* **REQUIREMENT**:
Please print all the lines below exactly as they are written.

* **DATA SHOWN**:

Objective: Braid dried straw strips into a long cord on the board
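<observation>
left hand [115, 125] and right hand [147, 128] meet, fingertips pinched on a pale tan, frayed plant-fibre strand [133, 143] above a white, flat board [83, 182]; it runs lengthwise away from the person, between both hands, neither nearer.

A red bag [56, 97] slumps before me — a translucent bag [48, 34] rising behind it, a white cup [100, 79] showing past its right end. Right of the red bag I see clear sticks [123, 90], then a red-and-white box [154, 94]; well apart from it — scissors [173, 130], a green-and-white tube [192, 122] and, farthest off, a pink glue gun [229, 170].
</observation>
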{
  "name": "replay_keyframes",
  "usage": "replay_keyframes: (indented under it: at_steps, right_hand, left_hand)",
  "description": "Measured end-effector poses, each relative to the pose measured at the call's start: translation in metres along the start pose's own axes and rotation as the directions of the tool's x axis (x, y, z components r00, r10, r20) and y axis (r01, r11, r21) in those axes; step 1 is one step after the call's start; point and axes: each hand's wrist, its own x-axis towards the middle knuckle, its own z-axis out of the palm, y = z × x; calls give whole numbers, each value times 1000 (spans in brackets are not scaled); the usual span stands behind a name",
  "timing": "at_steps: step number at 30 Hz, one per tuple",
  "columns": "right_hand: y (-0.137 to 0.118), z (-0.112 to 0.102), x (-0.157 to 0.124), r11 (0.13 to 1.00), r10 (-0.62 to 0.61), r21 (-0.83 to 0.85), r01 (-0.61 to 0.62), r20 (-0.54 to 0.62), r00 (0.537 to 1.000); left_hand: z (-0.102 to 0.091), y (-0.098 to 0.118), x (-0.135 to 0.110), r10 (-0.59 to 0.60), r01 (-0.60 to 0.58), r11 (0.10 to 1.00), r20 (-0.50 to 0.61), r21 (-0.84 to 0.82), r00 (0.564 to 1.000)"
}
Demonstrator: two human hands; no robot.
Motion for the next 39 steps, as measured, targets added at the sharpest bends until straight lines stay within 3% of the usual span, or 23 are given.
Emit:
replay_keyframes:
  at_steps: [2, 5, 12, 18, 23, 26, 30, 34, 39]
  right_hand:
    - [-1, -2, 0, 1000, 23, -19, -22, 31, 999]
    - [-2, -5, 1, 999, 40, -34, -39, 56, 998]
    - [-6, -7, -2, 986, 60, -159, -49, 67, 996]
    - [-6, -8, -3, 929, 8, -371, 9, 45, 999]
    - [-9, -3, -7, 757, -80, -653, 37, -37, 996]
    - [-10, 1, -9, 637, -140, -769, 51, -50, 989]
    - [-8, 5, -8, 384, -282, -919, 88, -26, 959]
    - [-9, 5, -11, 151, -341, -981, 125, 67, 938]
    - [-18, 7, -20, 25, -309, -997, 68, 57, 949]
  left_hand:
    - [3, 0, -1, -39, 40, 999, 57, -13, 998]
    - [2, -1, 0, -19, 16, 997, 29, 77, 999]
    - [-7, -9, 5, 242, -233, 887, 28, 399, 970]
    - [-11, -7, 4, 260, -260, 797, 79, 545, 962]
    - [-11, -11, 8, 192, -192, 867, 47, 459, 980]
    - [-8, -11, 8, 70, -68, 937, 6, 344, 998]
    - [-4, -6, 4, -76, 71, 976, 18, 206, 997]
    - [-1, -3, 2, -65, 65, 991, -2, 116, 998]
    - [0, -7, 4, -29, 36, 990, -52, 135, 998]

* **RESPONSE AREA**:
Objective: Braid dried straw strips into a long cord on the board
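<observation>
left hand [115, 125] and right hand [147, 128] meet, fingertips pinched on a pale tan, frayed plant-fibre strand [133, 143] above a white, flat board [83, 182]; it runs lengthwise away from the person, between both hands, neither nearer.

A red bag [56, 97] slumps before me — a translucent bag [48, 34] rising behind it, a white cup [100, 79] showing past its right end. Right of the red bag I see clear sticks [123, 90], then a red-and-white box [154, 94]; well apart from it — scissors [173, 130], a green-and-white tube [192, 122] and, farthest off, a pink glue gun [229, 170].
</observation>
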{
  "name": "replay_keyframes",
  "usage": "replay_keyframes: (indented under it: at_steps, right_hand, left_hand)",
  "description": "Measured end-effector poses, each relative to the pose measured at the call's start: translation in metres along the start pose's own axes and rotation as the directions of the tool's x axis (x, y, z components r00, r10, r20) and y axis (r01, r11, r21) in those axes; step 1 is one step after the call's start; point and axes: each hand's wrist, its own x-axis towards the middle knuckle, its own z-axis out of the palm, y = z × x; calls give whole numbers, each value times 1000 (spans in brackets are not scaled); the usual span stands behind a name",
  "timing": "at_steps: step number at 30 Hz, one per tuple",
  "columns": "right_hand: y (-0.137 to 0.118), z (-0.112 to 0.102), x (-0.157 to 0.124), r11 (0.13 to 1.00), r10 (-0.62 to 0.61), r21 (-0.83 to 0.85), r01 (-0.61 to 0.62), r20 (-0.54 to 0.62), r00 (0.537 to 1.000); left_hand: z (-0.102 to 0.091), y (-0.098 to 0.118), x (-0.135 to 0.110), r10 (-0.59 to 0.60), r01 (-0.60 to 0.58), r11 (0.10 to 1.00), r20 (-0.50 to 0.61), r21 (-0.84 to 0.82), r00 (0.564 to 1.000)"
}
Demonstrator: two human hands; no robot.
Motion for the next 39 steps, as measured, targets added at the sharpest bends until straight lines stay within 3% of the usual span, or 23 are given.
Emit:
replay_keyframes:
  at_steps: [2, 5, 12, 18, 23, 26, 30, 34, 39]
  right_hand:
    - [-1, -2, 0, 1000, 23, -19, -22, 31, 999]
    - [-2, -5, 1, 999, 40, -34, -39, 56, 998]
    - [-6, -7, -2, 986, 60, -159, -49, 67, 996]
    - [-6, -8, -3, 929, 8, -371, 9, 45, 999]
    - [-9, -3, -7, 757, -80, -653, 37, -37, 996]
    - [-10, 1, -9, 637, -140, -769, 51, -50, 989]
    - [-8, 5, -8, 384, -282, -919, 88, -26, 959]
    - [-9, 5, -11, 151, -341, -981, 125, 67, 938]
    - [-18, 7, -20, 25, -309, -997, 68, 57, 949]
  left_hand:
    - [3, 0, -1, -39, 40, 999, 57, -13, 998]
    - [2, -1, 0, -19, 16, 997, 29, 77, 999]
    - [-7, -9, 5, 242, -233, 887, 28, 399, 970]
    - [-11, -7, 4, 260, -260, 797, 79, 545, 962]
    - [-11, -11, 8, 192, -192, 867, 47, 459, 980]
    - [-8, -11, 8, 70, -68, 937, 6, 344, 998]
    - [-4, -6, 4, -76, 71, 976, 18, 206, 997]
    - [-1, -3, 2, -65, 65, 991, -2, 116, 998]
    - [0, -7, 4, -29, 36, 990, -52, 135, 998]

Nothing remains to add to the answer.